April 13, 2017 § Leave a comment
You represent the estate. A creditor timely probates a substantial claim against the estate. You study the claim and realize that it is meritorious. So, should you just go ahead and pay it? After all, MCA 91-7-155 directs that executor to “speedily pay” the probated claims.
There is another option. Professor Weems describes it:
One might conclude that if a creditor validly probates his or her claim, the creditor would not have to do anything else to protect it, but this is not always the case. The administrator may, through deliberation or procrastination, fail to pay the claim. If the administrator does not pay it, the creditor may have to take judicial action to compel payment.
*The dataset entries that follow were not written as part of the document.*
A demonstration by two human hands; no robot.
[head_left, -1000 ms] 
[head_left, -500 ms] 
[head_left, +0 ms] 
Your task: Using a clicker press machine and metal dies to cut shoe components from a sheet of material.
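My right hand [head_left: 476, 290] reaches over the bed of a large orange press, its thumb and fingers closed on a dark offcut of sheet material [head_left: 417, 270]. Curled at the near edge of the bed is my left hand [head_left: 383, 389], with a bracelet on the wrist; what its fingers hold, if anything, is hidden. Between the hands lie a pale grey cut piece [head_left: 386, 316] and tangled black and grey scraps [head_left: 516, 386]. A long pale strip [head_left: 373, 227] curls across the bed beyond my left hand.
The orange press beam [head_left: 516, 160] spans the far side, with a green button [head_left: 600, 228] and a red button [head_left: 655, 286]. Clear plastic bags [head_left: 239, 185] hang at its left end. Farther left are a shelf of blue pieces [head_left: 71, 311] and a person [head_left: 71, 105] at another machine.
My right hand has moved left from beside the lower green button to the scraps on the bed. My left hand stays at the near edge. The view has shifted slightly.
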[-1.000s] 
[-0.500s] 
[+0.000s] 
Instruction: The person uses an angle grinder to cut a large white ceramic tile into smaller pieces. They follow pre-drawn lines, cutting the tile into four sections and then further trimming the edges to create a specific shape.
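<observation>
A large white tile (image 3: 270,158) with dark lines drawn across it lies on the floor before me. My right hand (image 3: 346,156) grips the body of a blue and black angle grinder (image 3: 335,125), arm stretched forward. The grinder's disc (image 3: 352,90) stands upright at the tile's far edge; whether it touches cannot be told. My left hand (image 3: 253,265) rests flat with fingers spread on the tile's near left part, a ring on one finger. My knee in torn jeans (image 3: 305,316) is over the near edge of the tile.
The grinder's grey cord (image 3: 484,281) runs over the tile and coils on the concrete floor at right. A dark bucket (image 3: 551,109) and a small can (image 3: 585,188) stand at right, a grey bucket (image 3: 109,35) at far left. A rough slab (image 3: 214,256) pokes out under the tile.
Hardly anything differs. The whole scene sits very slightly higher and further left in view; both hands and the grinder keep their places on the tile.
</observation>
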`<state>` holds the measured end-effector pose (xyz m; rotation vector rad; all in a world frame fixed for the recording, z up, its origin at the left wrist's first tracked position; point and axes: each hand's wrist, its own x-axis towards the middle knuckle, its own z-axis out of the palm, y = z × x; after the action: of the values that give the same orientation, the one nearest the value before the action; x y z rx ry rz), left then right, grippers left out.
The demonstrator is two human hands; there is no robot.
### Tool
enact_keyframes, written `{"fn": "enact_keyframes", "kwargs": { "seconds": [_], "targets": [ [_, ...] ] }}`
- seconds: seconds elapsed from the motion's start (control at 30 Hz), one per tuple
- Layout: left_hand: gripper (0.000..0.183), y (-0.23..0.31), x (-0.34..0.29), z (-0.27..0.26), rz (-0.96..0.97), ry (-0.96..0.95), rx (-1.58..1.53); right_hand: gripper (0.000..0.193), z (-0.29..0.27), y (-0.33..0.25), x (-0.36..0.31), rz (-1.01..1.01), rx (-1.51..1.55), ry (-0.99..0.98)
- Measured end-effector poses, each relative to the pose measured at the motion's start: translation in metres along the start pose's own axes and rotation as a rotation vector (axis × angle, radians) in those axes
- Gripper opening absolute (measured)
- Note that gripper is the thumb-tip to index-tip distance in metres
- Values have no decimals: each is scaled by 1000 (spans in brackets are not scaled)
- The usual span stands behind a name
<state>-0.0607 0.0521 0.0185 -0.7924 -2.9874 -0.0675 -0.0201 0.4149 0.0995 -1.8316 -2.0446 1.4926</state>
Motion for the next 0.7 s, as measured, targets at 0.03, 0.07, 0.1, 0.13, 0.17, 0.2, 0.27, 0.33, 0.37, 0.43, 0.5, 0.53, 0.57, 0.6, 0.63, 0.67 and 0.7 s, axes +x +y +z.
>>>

Administrators may not be sued for 90 days after taking office [MCA 91-7-239], and there is a four-year statute of limitations with regard to the action against administrators to recover claims against their decedent [MCA 15-1-25]. Consequently, actions to compel payment of such claims must be brought within four years and 90 days of the qualification of the administrator, even though the claim may have been probated. [Rogers v. Rosenstock, 117 Miss. 144, 77 So. 958 (1918); Toler v. Wells, 158 Miss. 628, 130 So. 298, 300 (1930)].
Weems, Wills and Administration of Estates in Mississippi, 3d Ed., § 2.31.
What about MCA 91-7-153, which states that registration of a probated claim, ” … shall stop the running of the general statute of limitations as to such claim …” Doesn’t that insulate the creditor from operation of MCA 15-1-25? No, I don’t think so, because MCA 91-7-153 specifically refers to the “general statute of limitations,” which is MCA 15-1-49, as opposed to the more specific MCA 15-1-25.
An interesting side note arises from the Toler case. There, although the administrator acknowledged the debt and promised to pay it, he was not later precluded from asserting the four-year and 90-day statute of limitations.
So, if you represent a creditor with a probated claim, you would do well to set the matter for hearing at an early date some time after the administrator has been qualified for more than 90 days. Get an order of the court for the administrator to pay the claim and then you can rest easy. The estate can not be closed unless and until the claim is paid. Don’t rely on MCA 91-7-155; the duty imposed by the statute must be enforced by the creditor.
On the other hand, if you represent the estate, you just might, “through deliberation or procrastination,” find it best to lie in wait.